Required action
From the line containing "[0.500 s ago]" down to the last line of the material, output each line exactly as it appears, excluding pictures.
[Given information — start]
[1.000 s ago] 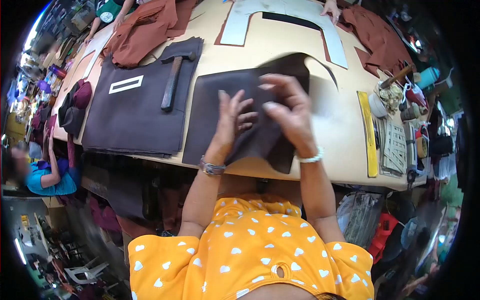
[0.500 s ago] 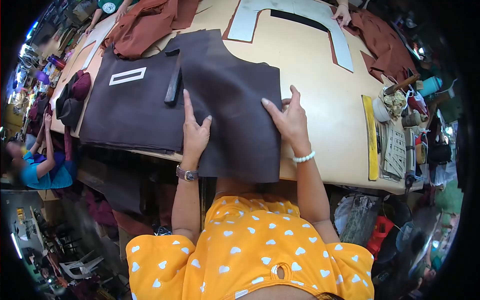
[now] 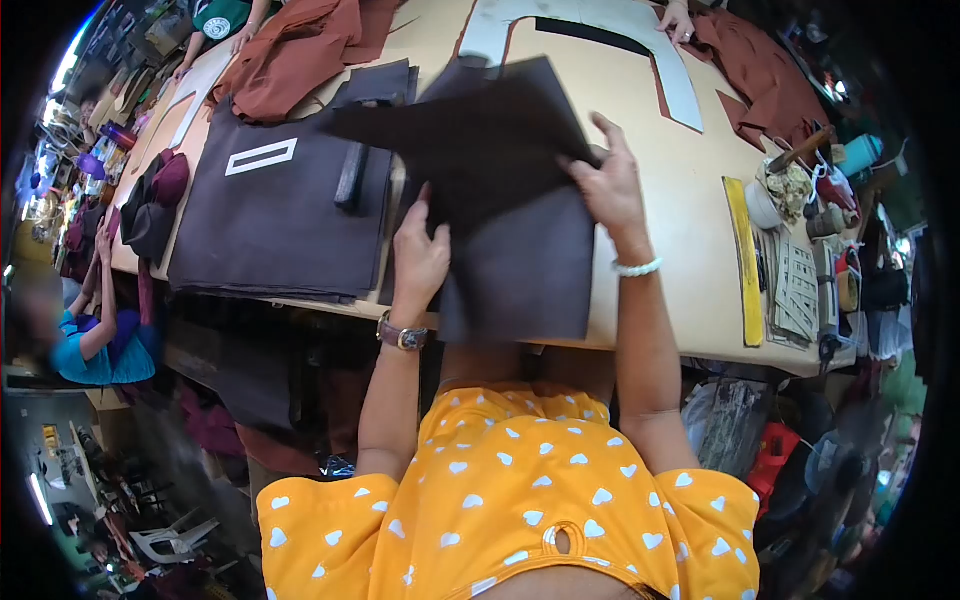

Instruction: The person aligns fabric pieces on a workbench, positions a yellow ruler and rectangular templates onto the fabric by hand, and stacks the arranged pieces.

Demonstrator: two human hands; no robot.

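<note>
A dark brown fabric piece point(image 3: 520, 265) lies in front of me, its upper part lifted and folded over, blurred by motion. Its right edge is pinched in my right hand point(image 3: 612, 190), which wears a pale bead bracelet. At the left edge my left hand point(image 3: 420, 250), with a wristwatch, is closed on the fabric. To the left is a flat stack of dark fabric point(image 3: 285, 215) bearing a white rectangular frame point(image 3: 262, 156) and a dark bar-shaped object point(image 3: 351, 175).
White templates point(image 3: 675, 90) and reddish-brown fabric point(image 3: 765, 75) lie across the table point(image 3: 670, 260). A yellow ruler point(image 3: 743, 260), slotted templates point(image 3: 795, 290) and tools line the right side. Other people's hands point(image 3: 678, 20) show at the far edge; a person in blue point(image 3: 95, 345) is at left.
The fabric's upper part has risen and folded over toward the left. My hands have shifted right, the left one closing on the fabric edge. The camera view has shifted slightly.
</note>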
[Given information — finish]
Answer area
[0.500 s ago] 
[now] 

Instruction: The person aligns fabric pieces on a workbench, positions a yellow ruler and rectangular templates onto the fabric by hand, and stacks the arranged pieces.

Demonstrator: two human hands; no robot.

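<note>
A dark brown fabric piece point(image 3: 520, 265) lies in front of me, its upper part lifted and folded over, blurred by motion. Its right edge is pinched in my right hand point(image 3: 612, 190), which wears a pale bead bracelet. At the left edge my left hand point(image 3: 420, 250), with a wristwatch, is closed on the fabric. To the left is a flat stack of dark fabric point(image 3: 285, 215) bearing a white rectangular frame point(image 3: 262, 156) and a dark bar-shaped object point(image 3: 351, 175).
White templates point(image 3: 675, 90) and reddish-brown fabric point(image 3: 765, 75) lie across the table point(image 3: 670, 260). A yellow ruler point(image 3: 743, 260), slotted templates point(image 3: 795, 290) and tools line the right side. Other people's hands point(image 3: 678, 20) show at the far edge; a person in blue point(image 3: 95, 345) is at left.
The fabric's upper part has risen and folded over toward the left. My hands have shifted right, the left one closing on the fabric edge. The camera view has shifted slightly.
</note>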

Nothing else remains in this exercise.